(ABOUT THIS TASK) The answer must be a single number, namely how many lines in the entries below contain the string "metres".

[[ DATA IN THIS EXERCISE open ]]

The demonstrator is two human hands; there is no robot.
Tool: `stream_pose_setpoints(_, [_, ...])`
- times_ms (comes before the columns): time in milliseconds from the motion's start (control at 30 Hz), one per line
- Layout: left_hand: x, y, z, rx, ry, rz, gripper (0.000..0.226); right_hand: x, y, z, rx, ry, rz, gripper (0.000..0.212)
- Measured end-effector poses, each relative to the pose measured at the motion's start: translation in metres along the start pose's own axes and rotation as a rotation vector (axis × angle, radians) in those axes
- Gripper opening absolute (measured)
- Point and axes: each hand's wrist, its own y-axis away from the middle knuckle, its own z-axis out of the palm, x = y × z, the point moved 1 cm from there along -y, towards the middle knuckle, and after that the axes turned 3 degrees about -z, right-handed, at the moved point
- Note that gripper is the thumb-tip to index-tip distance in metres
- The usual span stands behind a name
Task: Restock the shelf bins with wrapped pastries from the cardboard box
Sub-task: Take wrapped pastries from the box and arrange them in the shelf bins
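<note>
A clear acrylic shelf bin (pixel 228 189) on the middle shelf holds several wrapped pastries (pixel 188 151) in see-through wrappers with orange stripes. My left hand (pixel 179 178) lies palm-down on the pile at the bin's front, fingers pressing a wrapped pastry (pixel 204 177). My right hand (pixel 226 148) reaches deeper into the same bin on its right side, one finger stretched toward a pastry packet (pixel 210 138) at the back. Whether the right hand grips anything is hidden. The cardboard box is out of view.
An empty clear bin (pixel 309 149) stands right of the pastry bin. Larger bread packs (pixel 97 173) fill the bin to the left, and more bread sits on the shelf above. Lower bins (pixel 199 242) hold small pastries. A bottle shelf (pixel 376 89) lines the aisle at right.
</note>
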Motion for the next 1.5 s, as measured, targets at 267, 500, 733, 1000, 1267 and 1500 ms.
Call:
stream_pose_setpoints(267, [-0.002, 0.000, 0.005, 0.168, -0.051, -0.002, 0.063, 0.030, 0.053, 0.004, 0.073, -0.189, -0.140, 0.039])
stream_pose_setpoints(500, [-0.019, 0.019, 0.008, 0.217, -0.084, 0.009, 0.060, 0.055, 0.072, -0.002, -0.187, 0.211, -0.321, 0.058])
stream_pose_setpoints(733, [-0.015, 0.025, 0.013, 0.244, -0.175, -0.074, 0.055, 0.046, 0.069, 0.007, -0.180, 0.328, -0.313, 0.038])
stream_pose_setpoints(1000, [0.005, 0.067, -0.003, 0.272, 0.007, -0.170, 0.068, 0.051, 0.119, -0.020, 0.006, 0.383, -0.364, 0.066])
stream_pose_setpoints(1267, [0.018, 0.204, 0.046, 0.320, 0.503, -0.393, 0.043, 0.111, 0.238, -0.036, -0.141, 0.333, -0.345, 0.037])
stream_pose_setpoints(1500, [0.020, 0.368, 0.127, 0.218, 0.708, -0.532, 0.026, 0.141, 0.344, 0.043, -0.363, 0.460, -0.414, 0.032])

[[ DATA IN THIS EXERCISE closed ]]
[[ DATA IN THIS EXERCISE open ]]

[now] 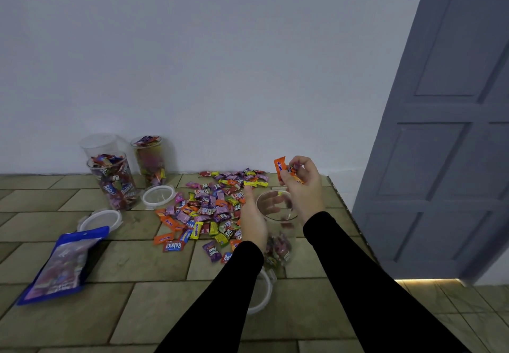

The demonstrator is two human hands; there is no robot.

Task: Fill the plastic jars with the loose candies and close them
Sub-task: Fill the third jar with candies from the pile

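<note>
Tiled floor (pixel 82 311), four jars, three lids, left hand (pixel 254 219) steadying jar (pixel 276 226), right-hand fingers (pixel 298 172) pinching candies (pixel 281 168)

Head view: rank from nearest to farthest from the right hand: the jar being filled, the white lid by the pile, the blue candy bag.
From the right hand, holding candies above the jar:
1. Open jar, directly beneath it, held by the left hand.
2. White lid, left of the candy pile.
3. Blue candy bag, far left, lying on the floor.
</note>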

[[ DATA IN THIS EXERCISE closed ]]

(TASK RESULT) 2